→ AIM OF THE EXERCISE: The lines below, from the one holding "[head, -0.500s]" through the one holding "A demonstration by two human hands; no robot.", are to be restated word for word, with all images left out.

→ EXCERPTED DATA:

+ + + + + + +

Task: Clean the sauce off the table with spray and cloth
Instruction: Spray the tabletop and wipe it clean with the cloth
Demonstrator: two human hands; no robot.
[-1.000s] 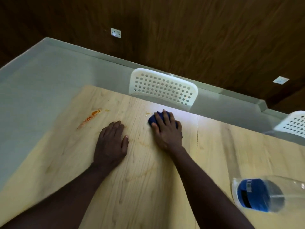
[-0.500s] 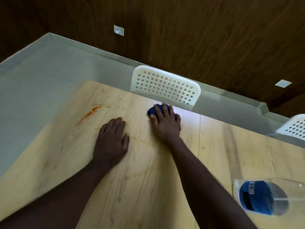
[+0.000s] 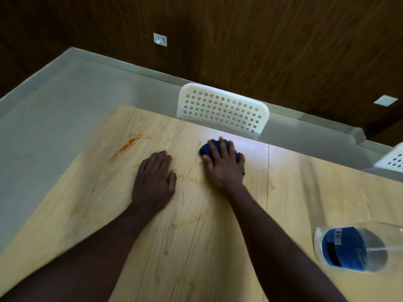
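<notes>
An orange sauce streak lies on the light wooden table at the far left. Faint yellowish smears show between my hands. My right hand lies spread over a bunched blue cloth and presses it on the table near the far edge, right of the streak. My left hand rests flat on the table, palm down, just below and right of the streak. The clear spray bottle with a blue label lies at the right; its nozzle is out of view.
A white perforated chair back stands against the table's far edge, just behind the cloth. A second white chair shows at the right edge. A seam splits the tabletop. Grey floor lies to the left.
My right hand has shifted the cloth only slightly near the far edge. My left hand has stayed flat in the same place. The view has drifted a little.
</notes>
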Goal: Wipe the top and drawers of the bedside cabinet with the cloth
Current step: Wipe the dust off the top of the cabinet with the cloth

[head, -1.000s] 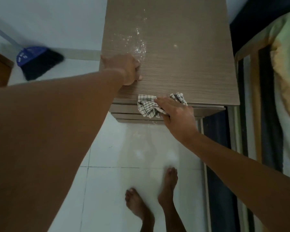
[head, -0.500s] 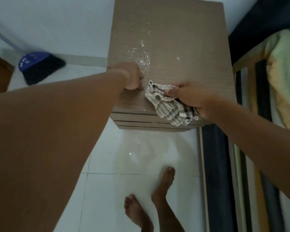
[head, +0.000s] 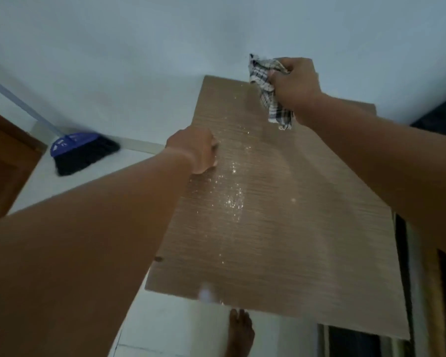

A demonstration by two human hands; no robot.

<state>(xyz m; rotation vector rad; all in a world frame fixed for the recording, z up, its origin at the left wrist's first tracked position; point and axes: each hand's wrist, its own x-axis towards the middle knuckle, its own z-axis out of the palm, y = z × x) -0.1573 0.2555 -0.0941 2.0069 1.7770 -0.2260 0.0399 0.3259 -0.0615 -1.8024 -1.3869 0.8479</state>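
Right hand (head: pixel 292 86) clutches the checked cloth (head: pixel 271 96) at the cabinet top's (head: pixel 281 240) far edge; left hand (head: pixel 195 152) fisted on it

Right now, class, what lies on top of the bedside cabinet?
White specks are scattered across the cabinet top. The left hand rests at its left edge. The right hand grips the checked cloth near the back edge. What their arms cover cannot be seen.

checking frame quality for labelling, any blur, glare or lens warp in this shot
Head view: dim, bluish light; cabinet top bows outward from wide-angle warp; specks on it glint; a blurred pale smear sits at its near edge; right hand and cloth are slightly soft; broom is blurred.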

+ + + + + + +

→ TASK OUTPUT:
[head, -0.500s] 
[head, +0.000s] 

A demonstration by two human hands; no robot.

The answer has been given in its entirety.